Nicht erst seit den Bestsellern des Evolutionsmediziners Joachim Bauer „Prinzip Menschlichkeit: Warum wir von Natur aus kooperieren“ und „Das kooperative Gen: Evolution als kreativer Prozess“ deutet eine ganze Menge darauf hin, dass der Darwinismus des ‚survival of the fittest’ – der in zahllosen (Fehl-)Übersetzungen die Vorstellungen der Naturwissenschaftler des 20. Jhrts. prägte – nur unter ganz bestimmten Randbedingungen zutrifft. Jüngste Forschungen haben ergeben, dass die entscheidene Voraussetzung des ‚survival of the fittest‘ der Konkurrenzdruck sein dürfte. So wurde beispielsweise bei Bonobos-Affen mittlerweile nachgewiesen, dass der mangelnde Konkurrenzdruck durch die Abwanderung der unmittelbaren Nahrungskonkurrenten dazu führte, dass diese Affen ihr Aggression fast völlig verloren. Im Gegensatz zu ihren nächsten Verwandten, den Schimpansen, sind Bonobos extrem friedlich. Die Männchen kämpfen fast nie um eine Vormachtstellung und bitten ihre Weibchen sogar um Erlaubnis beim recht häufigen Sex. Aggression ist quasi tabu unter den Mitgliedern einer Gruppe. Sie ist, so der Biologe Brian Hare von der Duke-University, ein viel zu kostspieliges Verhalten, da unter solchen Bedingungen die natürliche Auslese nicht kämpferische Eigenschaften, sondern friedliche Charaktermerkmale erzeuge. Er vermutet, dass einige wilde Tierarten im Umkreis menschlicher Siedlungen mittlerweile von alleine eine friedliche Seite ausbilden. Denn das erhöht ihre Chancen, in der Nachbarschaft des Menschen zu überleben – wie einst auch beim Wolf (GEO 04/2012, S. 150).
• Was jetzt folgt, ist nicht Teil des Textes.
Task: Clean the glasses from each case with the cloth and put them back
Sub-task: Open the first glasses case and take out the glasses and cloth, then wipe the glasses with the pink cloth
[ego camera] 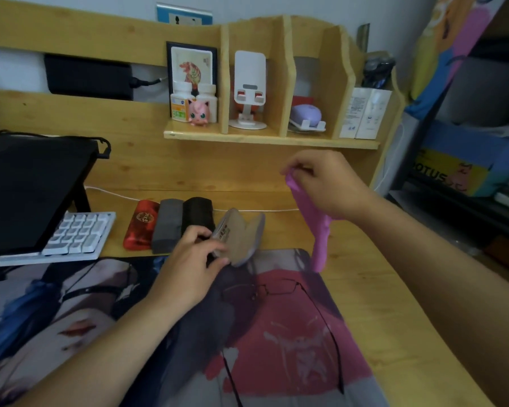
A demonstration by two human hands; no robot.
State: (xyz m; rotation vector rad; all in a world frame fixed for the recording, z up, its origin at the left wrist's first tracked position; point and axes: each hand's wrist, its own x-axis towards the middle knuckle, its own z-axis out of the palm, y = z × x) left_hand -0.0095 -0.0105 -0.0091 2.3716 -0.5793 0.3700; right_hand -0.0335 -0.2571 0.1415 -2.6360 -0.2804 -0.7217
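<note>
My right hand (pixel 326 183) pinches a purple cleaning cloth (pixel 318 233) by its top edge, and the cloth hangs down above the desk. My left hand (pixel 194 259) grips the near side of an open case (pixel 241 236) with a tan lining, lying at the back edge of the desk mat. Thin black-framed glasses (pixel 279 289) lie unfolded on the mat, temples pointing toward me. Left of the open case stand three closed cases in a row: black (pixel 197 212), grey (pixel 168 224) and red (pixel 141 224).
A printed desk mat (pixel 276 348) covers the wooden desk (pixel 379 289). A white keyboard (pixel 77 233) and a black laptop stand (pixel 33 186) sit at the left. A white cable (pixel 262 210) runs behind the cases. A shelf (pixel 271 139) with bottles and a phone stand hangs above.
</note>
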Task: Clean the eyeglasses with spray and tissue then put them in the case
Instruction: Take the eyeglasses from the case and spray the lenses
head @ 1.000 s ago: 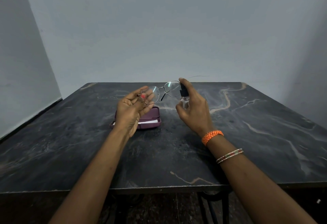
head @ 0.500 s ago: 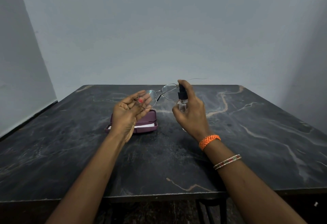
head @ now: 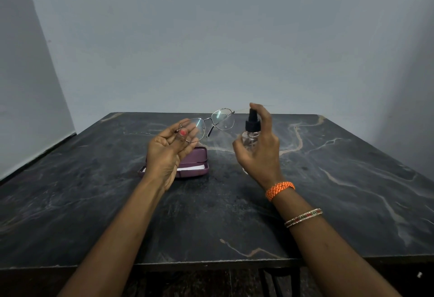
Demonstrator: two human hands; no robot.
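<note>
My left hand (head: 168, 147) holds thin metal-framed eyeglasses (head: 217, 120) by the left lens rim, raised above the table with the lenses facing me. My right hand (head: 260, 149) grips a small clear spray bottle (head: 251, 132) with a black pump top, index finger resting on the nozzle, a short gap to the right of the glasses. Behind my left hand a purple glasses case (head: 196, 161) lies on the table, with a white tissue (head: 190, 168) showing at its front opening.
The dark marble table (head: 328, 191) runs to a near edge at the bottom of the view and meets grey walls at the back and left. A chair frame (head: 279, 280) shows below the front edge.
My right hand and the bottle have moved to the right, away from the glasses, opening a gap. The left hand keeps the glasses in about the same place.
</note>
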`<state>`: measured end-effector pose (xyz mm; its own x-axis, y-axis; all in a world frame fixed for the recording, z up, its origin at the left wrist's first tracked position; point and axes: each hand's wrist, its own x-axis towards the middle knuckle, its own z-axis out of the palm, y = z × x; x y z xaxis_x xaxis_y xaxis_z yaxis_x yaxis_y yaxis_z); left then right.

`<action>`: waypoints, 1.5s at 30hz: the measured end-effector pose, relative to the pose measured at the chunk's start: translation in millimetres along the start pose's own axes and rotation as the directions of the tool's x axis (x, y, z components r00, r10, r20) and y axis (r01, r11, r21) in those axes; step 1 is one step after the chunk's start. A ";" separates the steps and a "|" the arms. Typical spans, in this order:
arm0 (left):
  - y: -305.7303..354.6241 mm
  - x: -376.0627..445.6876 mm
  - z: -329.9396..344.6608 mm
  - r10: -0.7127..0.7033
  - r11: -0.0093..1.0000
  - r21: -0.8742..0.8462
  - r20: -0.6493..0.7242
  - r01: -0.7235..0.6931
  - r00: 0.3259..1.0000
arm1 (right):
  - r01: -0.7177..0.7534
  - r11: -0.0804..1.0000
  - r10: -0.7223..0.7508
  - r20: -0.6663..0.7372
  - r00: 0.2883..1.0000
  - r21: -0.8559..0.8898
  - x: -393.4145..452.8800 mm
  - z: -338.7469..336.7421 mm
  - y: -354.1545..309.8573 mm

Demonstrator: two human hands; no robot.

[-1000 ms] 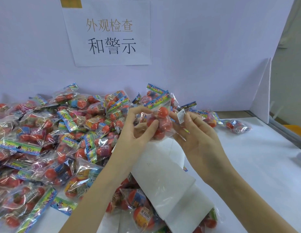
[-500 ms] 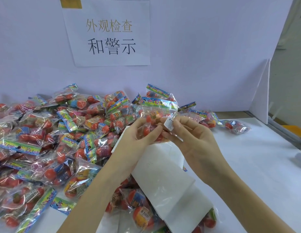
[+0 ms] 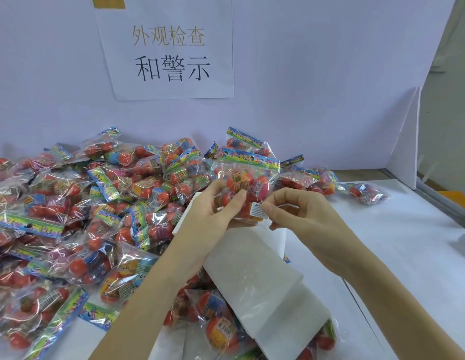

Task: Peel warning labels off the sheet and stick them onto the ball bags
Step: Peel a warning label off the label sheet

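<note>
My left hand (image 3: 213, 213) grips a clear ball bag (image 3: 248, 179) with a rainbow header strip, held up over the table with its header on top. A small white warning label (image 3: 257, 209) lies on the bag's lower front. My right hand (image 3: 296, 216) has its thumb and fingertips at the label's right edge, fingers curled. Under both hands lies a long white label sheet (image 3: 260, 279), running toward me.
A large heap of ball bags (image 3: 78, 219) covers the table's left half. One loose bag (image 3: 369, 193) lies at the right near a white divider (image 3: 405, 141). A paper sign (image 3: 169, 48) hangs on the back wall. White tabletop (image 3: 408, 255) on the right.
The bag has turned so its header is level and faces me. My right hand moved left and down, bringing the label from the air onto the bag's lower front.
</note>
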<state>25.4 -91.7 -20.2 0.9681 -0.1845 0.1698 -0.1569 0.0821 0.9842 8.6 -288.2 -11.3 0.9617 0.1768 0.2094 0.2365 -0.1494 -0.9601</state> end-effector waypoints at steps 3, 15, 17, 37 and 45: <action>1.4 -1.0 0.3 0.008 0.999 0.039 0.007 -0.008 1.000 | -0.016 1.000 0.016 0.001 1.000 0.011 -0.3 0.0 -0.5; 1.4 -2.2 -1.0 0.054 0.979 0.195 0.017 -0.056 0.998 | 0.013 0.996 -0.015 -0.027 1.000 -0.089 -1.4 2.5 0.2; -0.1 -2.7 -0.4 0.083 0.978 0.190 0.008 -0.083 0.997 | 0.028 0.994 -0.032 -0.040 0.999 -0.107 -1.6 4.1 0.2; 8.3 -4.0 1.0 0.107 0.963 -0.250 0.027 -0.097 0.994 | -0.010 0.912 0.032 -0.046 0.998 0.410 -4.1 20.7 4.1; 8.1 -1.9 -7.1 0.051 0.966 -0.255 0.024 -0.043 0.998 | -0.226 0.697 0.128 0.191 0.973 0.681 0.6 17.0 5.5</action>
<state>23.7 -83.7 -13.0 0.9539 -0.2031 0.2209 -0.1438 0.3366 0.9306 8.1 -272.3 -19.7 0.9398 0.3386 0.0450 -0.1465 0.5185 -0.8424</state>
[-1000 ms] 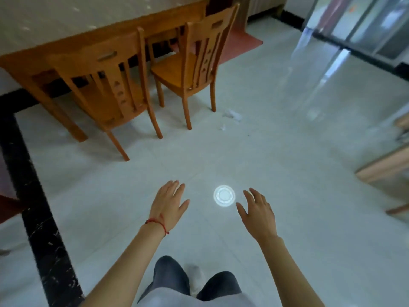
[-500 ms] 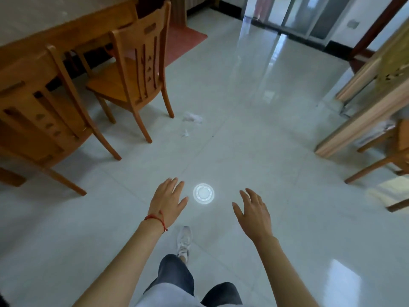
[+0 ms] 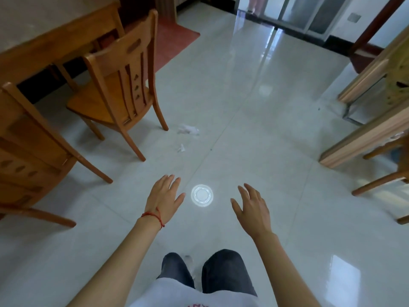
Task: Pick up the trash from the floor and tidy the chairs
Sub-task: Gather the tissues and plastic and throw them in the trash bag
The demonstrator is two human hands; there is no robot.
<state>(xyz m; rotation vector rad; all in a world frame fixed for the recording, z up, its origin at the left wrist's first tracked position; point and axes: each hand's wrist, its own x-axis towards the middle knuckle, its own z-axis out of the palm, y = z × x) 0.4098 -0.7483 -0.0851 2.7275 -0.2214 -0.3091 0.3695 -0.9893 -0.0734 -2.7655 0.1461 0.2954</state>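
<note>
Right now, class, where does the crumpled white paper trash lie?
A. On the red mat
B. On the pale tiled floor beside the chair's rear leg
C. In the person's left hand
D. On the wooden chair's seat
B: the crumpled white paper trash lies on the pale tiled floor, just right of the wooden chair.

The floor [image 3: 254, 120] is pale glossy tile, smooth enough to mirror the light. Both chairs, the nearer one [image 3: 33, 156] and the farther one [image 3: 124, 85], and the table [image 3: 51, 38] frame are varnished orange-brown wood with a soft sheen. The scraps of trash [image 3: 188, 130] look like thin crumpled white paper, and the wrist cord [image 3: 153, 216] is red thread.
</note>
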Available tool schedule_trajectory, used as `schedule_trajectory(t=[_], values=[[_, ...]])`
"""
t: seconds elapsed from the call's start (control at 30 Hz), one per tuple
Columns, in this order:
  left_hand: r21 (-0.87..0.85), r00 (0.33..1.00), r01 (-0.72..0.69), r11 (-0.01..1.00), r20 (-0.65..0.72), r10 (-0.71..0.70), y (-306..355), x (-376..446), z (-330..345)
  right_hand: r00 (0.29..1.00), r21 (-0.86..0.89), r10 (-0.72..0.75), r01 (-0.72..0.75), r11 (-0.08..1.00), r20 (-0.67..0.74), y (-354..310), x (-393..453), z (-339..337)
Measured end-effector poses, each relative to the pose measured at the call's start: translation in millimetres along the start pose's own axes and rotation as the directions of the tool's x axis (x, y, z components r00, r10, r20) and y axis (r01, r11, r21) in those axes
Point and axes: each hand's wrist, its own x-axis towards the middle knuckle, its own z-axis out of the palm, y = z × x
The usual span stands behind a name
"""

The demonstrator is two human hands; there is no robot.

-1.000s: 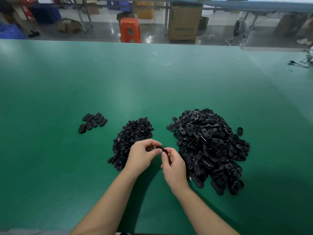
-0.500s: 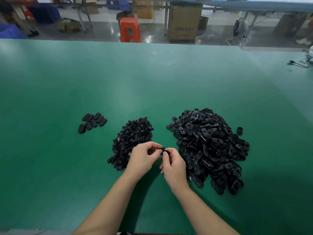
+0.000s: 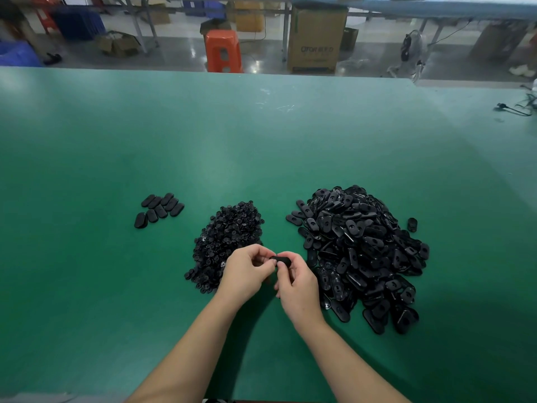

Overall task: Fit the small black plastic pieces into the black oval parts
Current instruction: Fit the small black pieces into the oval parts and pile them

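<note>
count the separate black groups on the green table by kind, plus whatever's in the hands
Heaps of oval parts: 1
Heaps of small pieces: 1
Rows of laid-out ovals: 1, about 9 ovals
Stray ovals: 1
Ovals held between the left hand and right hand: 1
Total: 5

A wide green table [image 3: 261,146] fills most of the view, its far edge running across the top. Three groups of black parts lie on it. At left, a small cluster of oval parts [image 3: 158,210] sits in two short slanted rows, touching one another. Near the centre is a heap of small black plastic pieces [image 3: 229,242]. To the right, close by but apart, is a much larger pile of black oval parts [image 3: 363,251], with a single oval part [image 3: 412,224] just beside its right edge. A black cable [image 3: 514,109] lies at the far right.
</note>
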Motion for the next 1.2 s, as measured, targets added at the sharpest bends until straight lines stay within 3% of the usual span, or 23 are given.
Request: schedule_trajectory(t=[0.83, 1.2], values=[[0.130, 0.999, -0.033, 0.991, -0.038, 0.038, 3.3, -3.7, 5.8, 1.000, -0.026, 0.026, -0.026, 0.999, -0.012, -5.6, -2.4, -0.6], [0.064, 0.998, -0.062, 0.996, 0.011, 0.062, 0.3, -5.9, -1.7, 0.999, -0.025, 0.047, -0.048, 0.999, -0.017, -6.6, -1.9, 0.0]])
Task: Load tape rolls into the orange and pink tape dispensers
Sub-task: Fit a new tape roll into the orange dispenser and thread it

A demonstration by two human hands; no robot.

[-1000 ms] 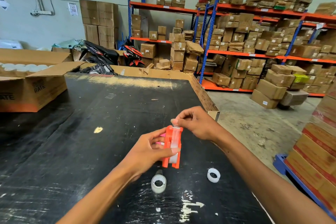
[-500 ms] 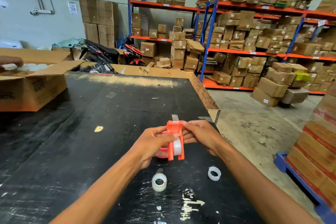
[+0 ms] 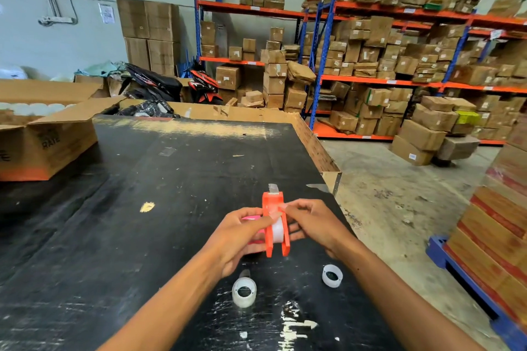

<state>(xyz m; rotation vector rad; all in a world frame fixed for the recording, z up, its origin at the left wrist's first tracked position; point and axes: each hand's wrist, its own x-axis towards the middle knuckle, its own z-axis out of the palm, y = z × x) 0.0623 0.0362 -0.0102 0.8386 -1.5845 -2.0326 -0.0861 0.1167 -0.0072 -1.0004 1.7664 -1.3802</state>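
Note:
I hold the orange tape dispenser (image 3: 274, 222) upright above the black table (image 3: 176, 179), a clear tape roll seated in it and a tape end sticking up past its top. My left hand (image 3: 242, 239) grips its left side. My right hand (image 3: 310, 225) holds its right side, fingertips pinching on the tape at the front. The pink dispenser (image 3: 252, 218) lies behind my left hand, mostly hidden. A clear tape roll (image 3: 244, 291) stands on the table below my left hand. A smaller white roll or core (image 3: 332, 275) lies to its right.
An open cardboard box (image 3: 48, 134) holding pale rolls sits at the table's far left. The table's right edge (image 3: 328, 162) drops to a concrete floor. Stacked boxes on a blue pallet (image 3: 467, 285) stand at right. Shelving packed with cartons fills the back.
My right hand came down from pulling tape at the dispenser's top to its right side. The dispenser now stands a bit higher and farther from me, with both hands around it.

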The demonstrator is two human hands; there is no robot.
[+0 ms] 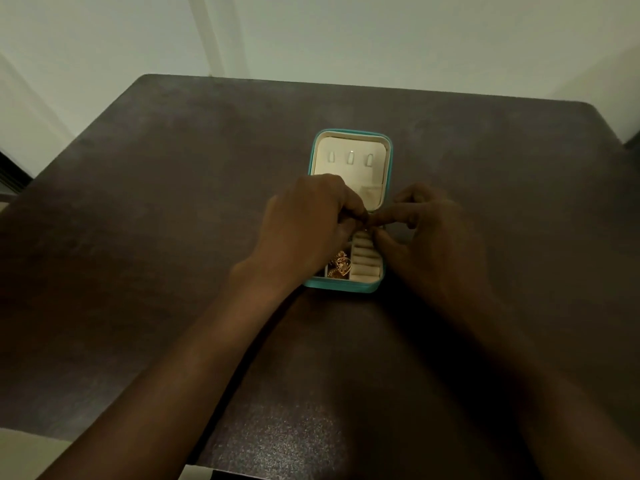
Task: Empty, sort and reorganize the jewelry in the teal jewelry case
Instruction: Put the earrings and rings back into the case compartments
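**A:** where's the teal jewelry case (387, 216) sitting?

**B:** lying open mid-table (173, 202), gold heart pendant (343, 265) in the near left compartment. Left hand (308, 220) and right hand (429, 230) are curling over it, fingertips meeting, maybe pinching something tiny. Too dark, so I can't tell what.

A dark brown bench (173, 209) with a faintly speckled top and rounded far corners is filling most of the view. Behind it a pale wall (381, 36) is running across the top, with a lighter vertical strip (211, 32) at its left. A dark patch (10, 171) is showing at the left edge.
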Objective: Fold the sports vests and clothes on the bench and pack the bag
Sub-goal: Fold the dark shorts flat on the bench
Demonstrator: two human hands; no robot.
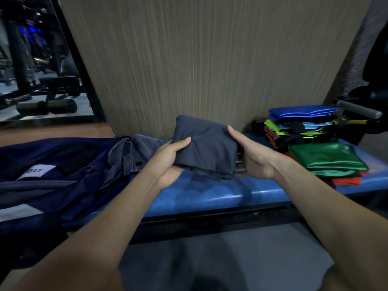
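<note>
A folded dark grey garment (206, 145) is lifted above the blue bench (220, 196). My left hand (168, 162) grips its left edge, thumb on top and fingers underneath. My right hand (254, 156) grips its right edge the same way. A navy sports bag (58, 171) with a white label lies on the bench at the left. Crumpled grey-blue clothing (134, 152) rests against the bag's right end. At the right stands a stack of folded vests (302, 127) in blue, lime and black. In front of it lies a folded green vest (327, 156) on top of red cloth.
A wood-grain wall panel (210, 59) rises directly behind the bench. A mirror (37, 59) at the upper left reflects gym equipment. A padded bar (359, 109) and dark machine parts stand at the far right. Grey floor (231, 259) lies below the bench.
</note>
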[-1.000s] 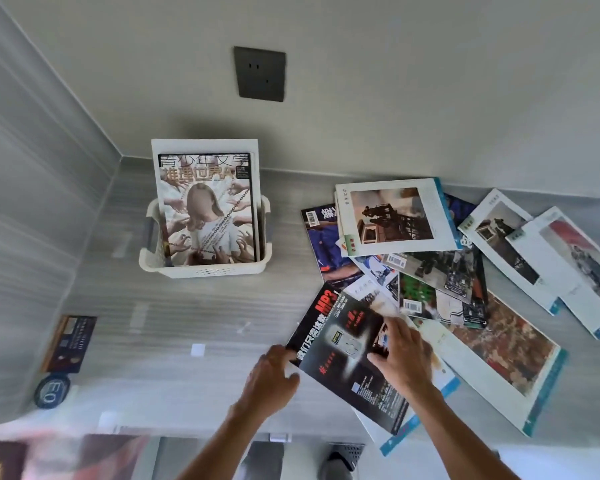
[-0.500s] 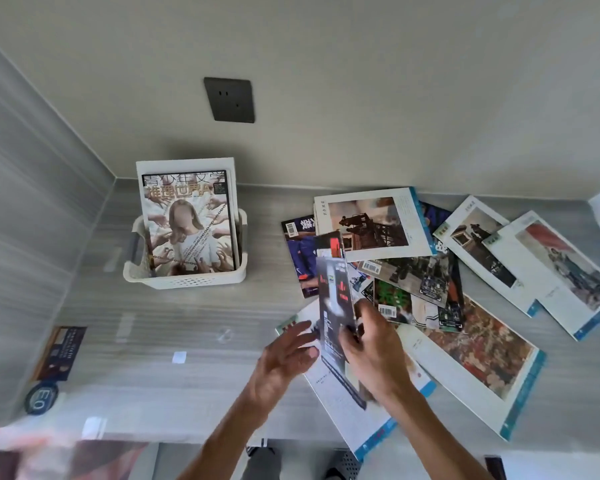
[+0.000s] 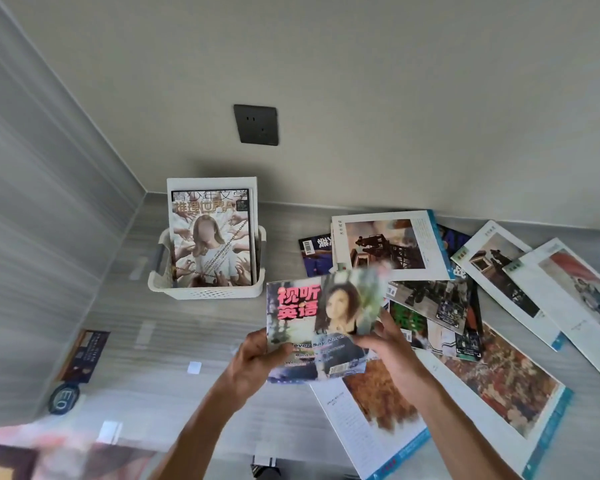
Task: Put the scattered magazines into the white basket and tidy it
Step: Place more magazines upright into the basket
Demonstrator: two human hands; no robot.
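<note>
I hold a small magazine (image 3: 321, 323) with pink characters and a woman's portrait on its cover, lifted above the desk and facing me. My left hand (image 3: 253, 358) grips its lower left edge and my right hand (image 3: 385, 344) grips its right side. The white basket (image 3: 208, 291) stands at the back left near the wall corner, with magazines (image 3: 210, 237) upright inside it. Several more magazines (image 3: 430, 306) lie scattered and overlapping on the grey desk to the right, among them a large one with an autumn picture (image 3: 482, 386).
A dark wall socket (image 3: 256, 124) sits above the basket. A grey striped side wall (image 3: 32, 237) closes the left. A dark card (image 3: 85, 355) and a round badge (image 3: 63, 398) lie at the desk's left edge, with small white stickers (image 3: 194, 368) nearby.
The dark magazine picked off the pile has been turned over and raised; both hands now hold it with its portrait cover facing me. The view has tilted up and left.
</note>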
Dies wirft u.a. ein bezeichnendes Licht auf die Wirtschaftsform des Kapitalismus. Sie lebt, steht und fällt mit der Ausbeutungsdoktrin eines gnadenlosem Wettbewerbs (engl. ratrace), der von ständigen Wachstums- zwängen, skrupellosem Durchsetzungswillen und der bewussten Ausbeutung und Instrumentalisierung menschlicher Triebstrukturen (Gier, Neid, Missgunst, Schlaraffia usw.) gesteuert wird. Wirtschaftsformen ohne diese Eigenschaften, das scheint das Tiermodell zu beweisen, führen automatisch in eine solidarisch-friedliche Wirtschafts- und Gesellschaftsform. Das scheinen auch die politischen und wirtschaftlichen Trendsetter zu wissen, kurbeln sie den Wettbewerbsdruck doch umso mehr an, um immer mehr Abhängigkeiten zu schaffen, was programmgemäß zu Unfrieden und Aggression führt – einer Aggression, die ihrerseits wiederum notwendig ist, um den Wettbewerb mit all seinen ausbeuterischen Folgen aufrecht zu erhalten. In einer Wirtschaftsform ohne Wettbewerb würden die Menschen wahrscheinlich nur höchst irritiert die Köpfe schütteln, wie sich gebildete Menschen unter den Bedingungen einer giergesteuerten Wirtschaftsform selbst zerfleischen.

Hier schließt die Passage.